2) A licença de Piloto de Tripulação Múltipla é como se fosse uma


licença para copiloto de linha aérea, a criação dessa licença visa a
formação de profissionais voltados para a linha aérea, porém com
menos experiência prévia de voo, reduzindo a quantidade mínima
de horas em voo real, possibilitando a execução de certa quantia de
horas em simulador e dinamizando o mercado com relação a oferta
de tripulantes disponíveis. Também colabora na formação do piloto
dentro da empresa na qual ele vai voar, pois o treinamento é
ofertado pela própria companhia, assim formando o tripulante
desde cedo com a visão e modo de operação específico da
companhia, além claro de melhorar essa formação no que se refere
a CRM, segurança de voo e auxílio na operação de aeronave com
tripulação de 2 pilotos, pois insere o aviador em uma realidade mais
próxima da aviação comercial.
Os requisitos mínimos para obtenção desta licença são: 240 horas
de voo real e simulado, sendo que no mínimo 35 em voo real e ter
adquirido experiência para alcançar o nível avançado de
competência requerido em avião à turbina para operação com
tripulação mínima de 2 pilotos ou em simulador qualificado e
aprovado pela ANAC para esse fim.
Fontes:
http://pergamum.anac.gov.br/arquivos/RBAC61EMD04.PDF

http://aeromagazine.uol.com.br/artigo/as-mudancas-na-instrucao-
aeronautica_729.html

3) Hoje a moeda de referência é o DES (Direito Especial de Saque),


sua taxa de câmbio varia diariamente, porém mantém uma média
de R$4,50.
De acordo com a Convenção de Varsóvia o limite de indenização é
de cento e vinte e cinco mil francos por passageiro, o que seria
contabilizado como 8.300 DES, ou seja, R$37.350,00.
Conforme o Protocolo de Haia a indenização é 16.600 DES, o dobro
de Varsóvia, atingindo RS74.700,00.
Finalizando, atualmente a Convenção de Montreal define o limite
de indenização por passageiro em 100.000 DES, lembrando que isto
vale para voo internacional, pois esta convenção prevalece sobre
toda a regra que se aplique ao transporte aéreo internacional,
resultando em um valor de R$450.000,00.

4) Voo de Joinville para Florianópolis em um EMB810D (Sêneca III),


com 04 (quatro) pessoas a bordo, um piloto e três passageiros. Voo
por instrumentos em IMC, sendo teto baixo e baixa visibilidade.
Aeronave colidiu com a água na final ao executar procedimento ILS
C3 da pista 14, um passageiro faleceu por afogamento e os demais a
bordo saíram apenas com ferimentos leves, a aeronave submergiu
após a queda.

a) Erro do piloto ao não ajustar o altímetro de acordo com o QNH


do aeródromo e não seguir a rampa de aproximação do
procedimento ILS que é independente do ajuste de altímetro. Caso
fosse usado o ajuste QNH, a aeronave estaria mais próxima da
altitude correta e mesmo sem o ajuste caso fosse respeitado o
glide, a aeronave estaria na rampa correta de aproximação.

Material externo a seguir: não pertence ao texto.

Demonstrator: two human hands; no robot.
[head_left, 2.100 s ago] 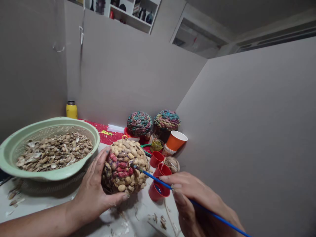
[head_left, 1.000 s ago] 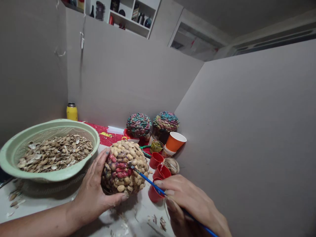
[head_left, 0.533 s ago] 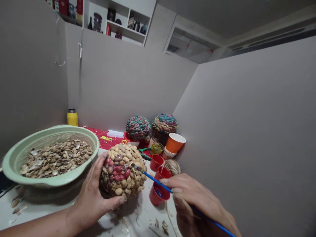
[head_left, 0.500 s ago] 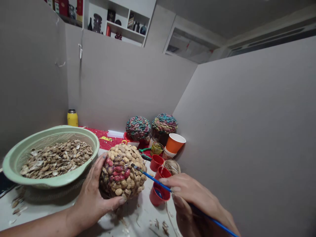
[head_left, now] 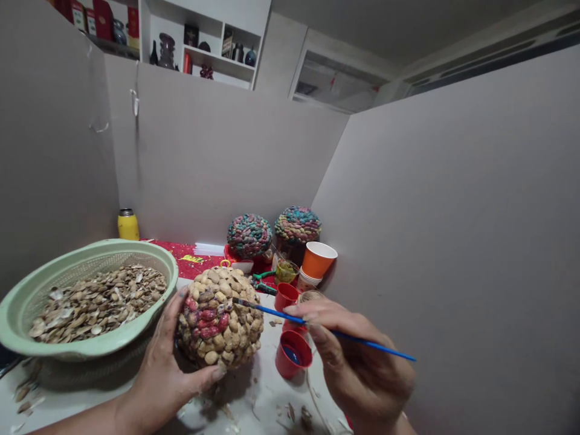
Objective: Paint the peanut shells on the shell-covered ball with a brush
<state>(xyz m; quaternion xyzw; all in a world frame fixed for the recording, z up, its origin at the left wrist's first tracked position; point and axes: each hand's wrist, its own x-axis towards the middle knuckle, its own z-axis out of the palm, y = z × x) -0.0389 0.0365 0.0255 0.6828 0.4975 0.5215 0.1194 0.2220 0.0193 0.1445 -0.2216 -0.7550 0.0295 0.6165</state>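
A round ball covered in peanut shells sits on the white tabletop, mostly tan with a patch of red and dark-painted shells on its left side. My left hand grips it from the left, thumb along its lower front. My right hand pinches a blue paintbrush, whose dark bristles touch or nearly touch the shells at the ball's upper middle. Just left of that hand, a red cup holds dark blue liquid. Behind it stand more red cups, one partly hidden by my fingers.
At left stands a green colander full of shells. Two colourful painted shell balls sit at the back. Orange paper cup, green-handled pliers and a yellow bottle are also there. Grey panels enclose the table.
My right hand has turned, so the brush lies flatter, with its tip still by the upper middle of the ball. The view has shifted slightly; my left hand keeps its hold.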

b) CFIT – Controlled Flight Into Terrain, ou seja, o piloto tinha


controle do avião, mas colidiu com o solo (água).

c) Sim, houve contribuição dos órgãos ATC pelos seguintes motivos:


1°- Radar secundário com problemas técnicos não disponibilizando
a etiqueta de altitude para os controladores.
2° - ATIS indisponível.
3° - Ajuste de altímetro não informado ao piloto em nenhum
momento.
4° - Resposta a emergência mal executada, se bem executada
poderia ter evitado a morte de um dos passageiros devido a
agilidade no atendimento do acidente.

d) Um acidente não ocorre devido a um único erro ou fator e sim


uma série deles, no que cabe ao piloto, ele poderia ter seguido o
glide, ter solicitado o ajuste QNH, seguido instruções do ATC e ter
alternado ou realizado espera, por fim até ter evitado o voo por
estar ciente das condições meteorológicas adversas.